Le hasard le ramena le jour suivant, en compagnie d’un juif, marchand de céréales, à la taverne de Blauweisz.

Tous deux avaient un marché à conclure.

Mintschew savait que des négociants de cette trempe ne termineraient pas leurs affaires de sitôt. Il descendit donc de son siège pour donner à manger à ses chevaux. Au même instant, Esterka parut et le salua amicalement. Mais lui ne la vit pas. Il la regarda un instant comme à travers un verre, mais un verre trouble, et fronça ses sourcils comme pour mieux l’examiner.
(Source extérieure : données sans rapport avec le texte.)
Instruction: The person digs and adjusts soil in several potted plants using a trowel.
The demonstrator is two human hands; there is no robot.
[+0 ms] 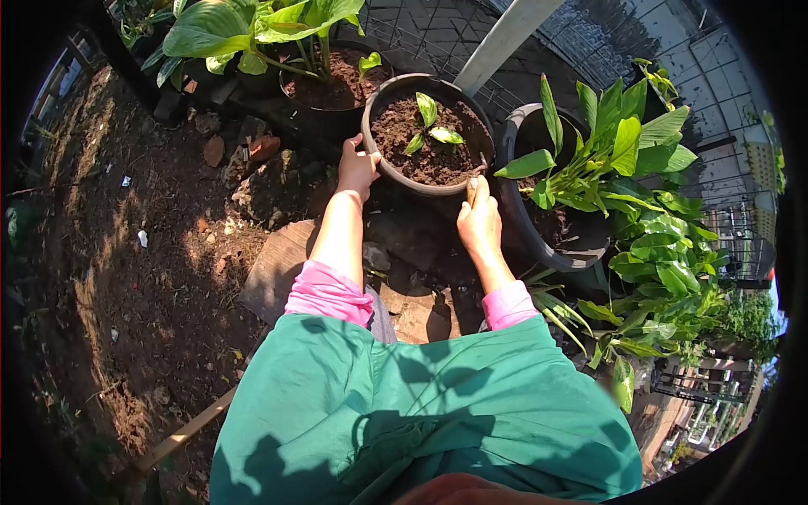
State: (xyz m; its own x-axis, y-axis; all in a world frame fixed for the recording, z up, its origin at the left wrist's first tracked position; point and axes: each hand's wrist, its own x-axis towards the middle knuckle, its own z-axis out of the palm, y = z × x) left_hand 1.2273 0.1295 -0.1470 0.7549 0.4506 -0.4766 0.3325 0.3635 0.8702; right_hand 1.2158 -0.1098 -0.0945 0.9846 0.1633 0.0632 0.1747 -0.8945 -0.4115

Esterka sourit, prit deux seaux, courut à la fontaine, et lui apporta de l’eau pour ses bêtes.

« Eh bien ! M. Mintschew est-il satisfait maintenant ? » demanda-t-elle d’un ton d’aimable raillerie.

Pas de réponse.

Elle se mit à sa gauche et contempla d’un air étonné le visage sombre de Mintschew. Il tourna la tête à droite. Elle se plaça à sa droite. Il tourna sa figure à gauche, sans mot dire.

« Qu’avez-vous donc ? vous ai-je offensé ? » s’écria alors Esterka, levant vers Mintschew ses yeux limpides et francs.